[[ SUPPLIED MATERIAL open ]]

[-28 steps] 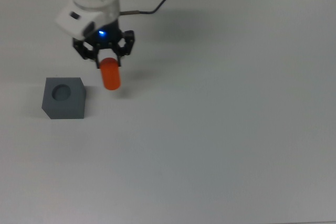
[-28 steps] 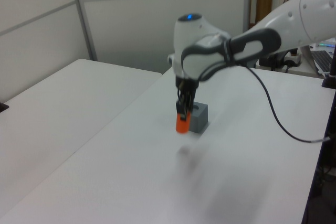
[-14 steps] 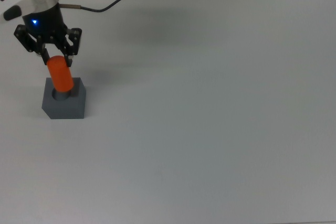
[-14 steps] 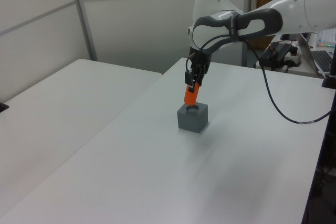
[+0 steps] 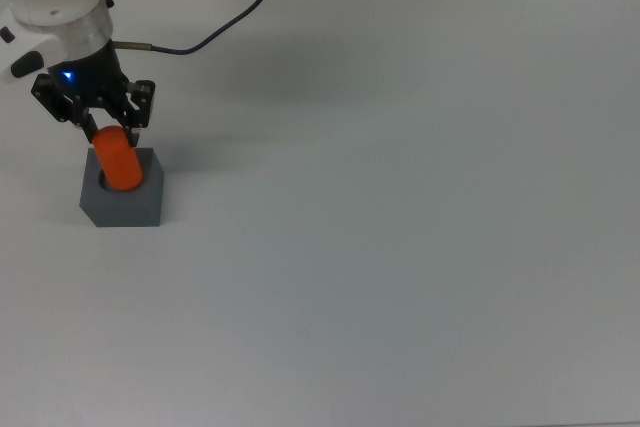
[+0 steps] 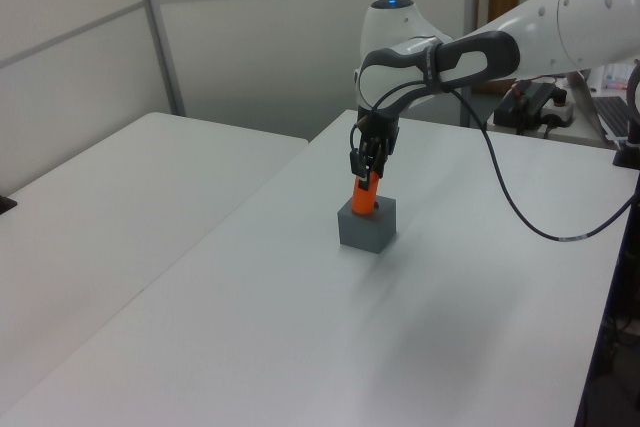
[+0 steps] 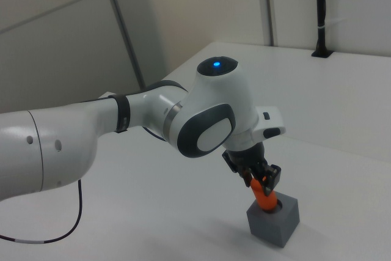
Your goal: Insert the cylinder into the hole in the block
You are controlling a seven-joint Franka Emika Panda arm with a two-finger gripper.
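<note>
Over at the top view's left edge, your gripper (image 5: 103,133) is closed around the upper end of the cylinder (image 5: 119,161), fingers pinching it from both sides. The cylinder's lower end sits over the hole (image 5: 105,182) in the block (image 5: 122,199), hiding most of the recess; only a sliver of dark rim shows at the top view's left of the orange. The block rests on the white table (image 5: 400,227), with the arm's cable (image 5: 225,22) trailing off behind.

From the left view, you can see the cylinder (image 6: 364,197) leaning a little off vertical, its bottom at or just inside the block's (image 6: 367,224) top face, the gripper (image 6: 367,169) clamped on its top.

From the right view, the cylinder (image 7: 264,198) again enters the block (image 7: 274,220) at a slight tilt below the gripper (image 7: 259,182); how deep it has gone is hidden.

Judging by its look, the cylinder is light, rigid and smooth, so it may slip or pivot in a two-point pinch. Your hold near the top leaves the bottom free to enter, but straighten it before pressing down, or it could jam on the rim or nudge the block.
</note>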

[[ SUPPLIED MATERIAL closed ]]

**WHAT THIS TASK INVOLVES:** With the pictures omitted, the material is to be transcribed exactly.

**SOLUTION BELOW:**
[-28 steps] 
[-28 steps] 
[-14 steps] 
[-14 steps] 
[+0 steps] 
[+0 steps] 
[+0 steps] 
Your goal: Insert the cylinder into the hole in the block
You are controlling a seven-joint Franka Emika Panda arm with a two-finger gripper.
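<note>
Over at the top view's left edge, your gripper (image 5: 103,133) is closed around the upper end of the cylinder (image 5: 119,161), fingers pinching it from both sides. The cylinder's lower end sits over the hole (image 5: 105,182) in the block (image 5: 122,199), hiding most of the recess; only a sliver of dark rim shows at the top view's left of the orange. The block rests on the white table (image 5: 400,227), with the arm's cable (image 5: 225,22) trailing off behind.

From the left view, you can see the cylinder (image 6: 364,197) leaning a little off vertical, its bottom at or just inside the block's (image 6: 367,224) top face, the gripper (image 6: 367,169) clamped on its top.

From the right view, the cylinder (image 7: 264,198) again enters the block (image 7: 274,220) at a slight tilt below the gripper (image 7: 259,182); how deep it has gone is hidden.

Judging by its look, the cylinder is light, rigid and smooth, so it may slip or pivot in a two-point pinch. Your hold near the top leaves the bottom free to enter, but straighten it before pressing down, or it could jam on the rim or nudge the block.
</note>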

This is the complete answer to the exercise.